◆ Problem to solve
Scan the entries and copy each line where the word "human" is present.
┌────────
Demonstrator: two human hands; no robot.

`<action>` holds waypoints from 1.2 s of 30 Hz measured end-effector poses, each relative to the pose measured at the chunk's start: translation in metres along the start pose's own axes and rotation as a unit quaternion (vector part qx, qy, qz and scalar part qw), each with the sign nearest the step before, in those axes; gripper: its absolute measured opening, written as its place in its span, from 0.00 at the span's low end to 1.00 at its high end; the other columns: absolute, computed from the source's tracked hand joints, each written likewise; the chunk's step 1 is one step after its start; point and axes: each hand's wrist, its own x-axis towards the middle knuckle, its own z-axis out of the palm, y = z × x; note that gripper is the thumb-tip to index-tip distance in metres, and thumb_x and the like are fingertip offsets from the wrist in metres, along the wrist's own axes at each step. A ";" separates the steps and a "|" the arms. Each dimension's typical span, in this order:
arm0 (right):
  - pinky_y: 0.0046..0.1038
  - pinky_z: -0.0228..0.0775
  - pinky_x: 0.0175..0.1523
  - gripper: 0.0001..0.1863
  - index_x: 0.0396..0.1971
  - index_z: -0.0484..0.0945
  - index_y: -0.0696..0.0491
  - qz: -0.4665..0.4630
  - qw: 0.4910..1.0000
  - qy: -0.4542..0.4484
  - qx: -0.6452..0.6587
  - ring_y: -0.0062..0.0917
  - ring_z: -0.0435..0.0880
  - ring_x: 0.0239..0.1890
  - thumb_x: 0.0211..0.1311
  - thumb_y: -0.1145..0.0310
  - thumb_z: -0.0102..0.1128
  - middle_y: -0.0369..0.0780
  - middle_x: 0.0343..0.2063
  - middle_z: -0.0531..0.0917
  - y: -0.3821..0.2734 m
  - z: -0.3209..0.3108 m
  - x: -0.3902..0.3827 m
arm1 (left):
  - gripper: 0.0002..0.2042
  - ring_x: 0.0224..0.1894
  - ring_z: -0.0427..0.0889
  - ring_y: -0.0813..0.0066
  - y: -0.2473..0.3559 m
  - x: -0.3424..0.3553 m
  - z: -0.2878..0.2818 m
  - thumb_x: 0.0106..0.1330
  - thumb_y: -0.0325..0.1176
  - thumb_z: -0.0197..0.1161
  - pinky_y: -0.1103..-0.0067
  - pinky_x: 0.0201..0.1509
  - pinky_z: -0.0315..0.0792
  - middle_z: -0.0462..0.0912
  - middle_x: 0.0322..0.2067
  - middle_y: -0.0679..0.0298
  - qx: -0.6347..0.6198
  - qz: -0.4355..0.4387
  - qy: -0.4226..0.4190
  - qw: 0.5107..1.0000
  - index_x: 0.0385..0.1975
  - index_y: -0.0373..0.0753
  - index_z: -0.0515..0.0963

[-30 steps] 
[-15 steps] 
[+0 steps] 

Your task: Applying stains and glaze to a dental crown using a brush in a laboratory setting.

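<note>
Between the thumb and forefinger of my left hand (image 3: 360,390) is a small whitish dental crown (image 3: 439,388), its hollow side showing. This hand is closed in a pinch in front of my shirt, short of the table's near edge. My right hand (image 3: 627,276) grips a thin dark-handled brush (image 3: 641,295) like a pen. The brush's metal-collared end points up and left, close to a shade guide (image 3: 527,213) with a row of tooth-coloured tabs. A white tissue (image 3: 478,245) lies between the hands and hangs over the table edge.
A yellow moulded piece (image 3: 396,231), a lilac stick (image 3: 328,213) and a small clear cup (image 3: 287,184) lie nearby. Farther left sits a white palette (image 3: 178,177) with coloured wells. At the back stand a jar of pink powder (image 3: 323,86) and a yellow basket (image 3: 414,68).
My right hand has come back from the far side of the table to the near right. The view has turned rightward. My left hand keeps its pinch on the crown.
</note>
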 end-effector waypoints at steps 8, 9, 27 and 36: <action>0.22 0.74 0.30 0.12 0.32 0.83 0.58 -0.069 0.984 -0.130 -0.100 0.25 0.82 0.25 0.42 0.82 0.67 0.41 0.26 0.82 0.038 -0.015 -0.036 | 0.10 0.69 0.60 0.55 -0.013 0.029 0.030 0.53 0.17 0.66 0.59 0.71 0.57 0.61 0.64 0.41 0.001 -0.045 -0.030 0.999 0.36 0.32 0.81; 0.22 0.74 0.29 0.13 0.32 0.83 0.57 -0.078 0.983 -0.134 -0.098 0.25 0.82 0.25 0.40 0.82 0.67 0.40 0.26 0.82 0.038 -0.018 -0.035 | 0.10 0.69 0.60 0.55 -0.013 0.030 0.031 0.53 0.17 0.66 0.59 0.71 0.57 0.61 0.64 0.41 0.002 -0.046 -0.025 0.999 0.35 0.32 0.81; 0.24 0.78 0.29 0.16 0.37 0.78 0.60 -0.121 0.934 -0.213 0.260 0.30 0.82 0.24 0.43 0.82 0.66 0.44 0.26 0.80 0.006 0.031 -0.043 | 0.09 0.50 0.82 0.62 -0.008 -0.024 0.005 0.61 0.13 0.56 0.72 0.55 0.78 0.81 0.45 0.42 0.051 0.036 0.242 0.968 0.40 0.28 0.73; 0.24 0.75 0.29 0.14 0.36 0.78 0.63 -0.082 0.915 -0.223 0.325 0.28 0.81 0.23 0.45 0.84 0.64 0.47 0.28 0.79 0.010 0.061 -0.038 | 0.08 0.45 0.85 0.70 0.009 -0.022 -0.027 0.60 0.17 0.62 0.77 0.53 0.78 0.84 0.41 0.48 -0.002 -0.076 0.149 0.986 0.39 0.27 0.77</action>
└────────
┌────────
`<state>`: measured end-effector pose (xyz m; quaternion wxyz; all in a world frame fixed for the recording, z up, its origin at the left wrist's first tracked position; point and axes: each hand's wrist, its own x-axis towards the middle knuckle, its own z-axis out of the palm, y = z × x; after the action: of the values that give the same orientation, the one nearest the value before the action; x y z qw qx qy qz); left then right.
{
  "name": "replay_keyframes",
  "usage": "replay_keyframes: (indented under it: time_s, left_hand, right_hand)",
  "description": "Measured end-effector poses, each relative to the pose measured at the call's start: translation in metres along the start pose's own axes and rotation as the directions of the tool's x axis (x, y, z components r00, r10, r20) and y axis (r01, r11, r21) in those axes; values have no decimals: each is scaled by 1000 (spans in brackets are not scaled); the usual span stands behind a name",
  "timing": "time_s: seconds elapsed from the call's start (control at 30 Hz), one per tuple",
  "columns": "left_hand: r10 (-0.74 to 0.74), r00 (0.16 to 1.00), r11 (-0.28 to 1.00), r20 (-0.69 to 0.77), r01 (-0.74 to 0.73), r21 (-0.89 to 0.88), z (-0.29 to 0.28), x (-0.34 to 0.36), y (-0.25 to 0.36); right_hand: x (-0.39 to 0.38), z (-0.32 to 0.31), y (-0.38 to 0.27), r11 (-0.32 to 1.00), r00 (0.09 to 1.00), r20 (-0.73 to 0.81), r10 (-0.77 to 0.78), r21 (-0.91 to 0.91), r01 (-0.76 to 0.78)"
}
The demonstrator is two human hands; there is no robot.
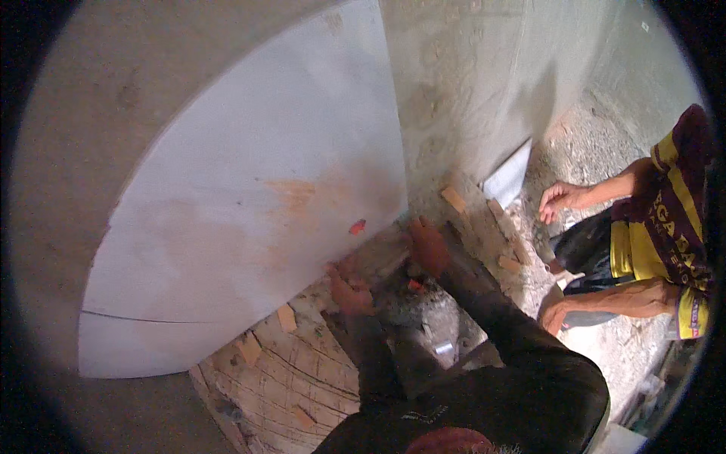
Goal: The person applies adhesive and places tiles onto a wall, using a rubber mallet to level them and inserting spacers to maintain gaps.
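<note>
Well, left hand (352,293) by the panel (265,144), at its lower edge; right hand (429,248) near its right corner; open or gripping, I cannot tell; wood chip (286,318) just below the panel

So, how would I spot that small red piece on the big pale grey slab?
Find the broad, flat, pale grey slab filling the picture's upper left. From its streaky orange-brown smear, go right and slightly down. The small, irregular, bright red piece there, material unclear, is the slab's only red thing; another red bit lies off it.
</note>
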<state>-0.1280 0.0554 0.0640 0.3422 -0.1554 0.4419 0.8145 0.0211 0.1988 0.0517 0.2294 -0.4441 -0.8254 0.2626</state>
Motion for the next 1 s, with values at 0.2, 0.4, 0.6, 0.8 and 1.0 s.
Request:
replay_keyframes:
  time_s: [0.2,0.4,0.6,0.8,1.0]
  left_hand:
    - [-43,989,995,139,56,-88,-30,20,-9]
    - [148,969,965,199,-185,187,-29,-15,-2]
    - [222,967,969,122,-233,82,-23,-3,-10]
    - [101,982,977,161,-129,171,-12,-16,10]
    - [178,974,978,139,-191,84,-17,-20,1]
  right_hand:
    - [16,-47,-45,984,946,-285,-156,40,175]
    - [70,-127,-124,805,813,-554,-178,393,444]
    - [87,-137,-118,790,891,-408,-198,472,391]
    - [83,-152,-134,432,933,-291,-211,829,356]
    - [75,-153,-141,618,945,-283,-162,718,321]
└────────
◆ Solution
Demonstrator: two human hands; no robot.
The demonstrator is two human hands; there is no robot.

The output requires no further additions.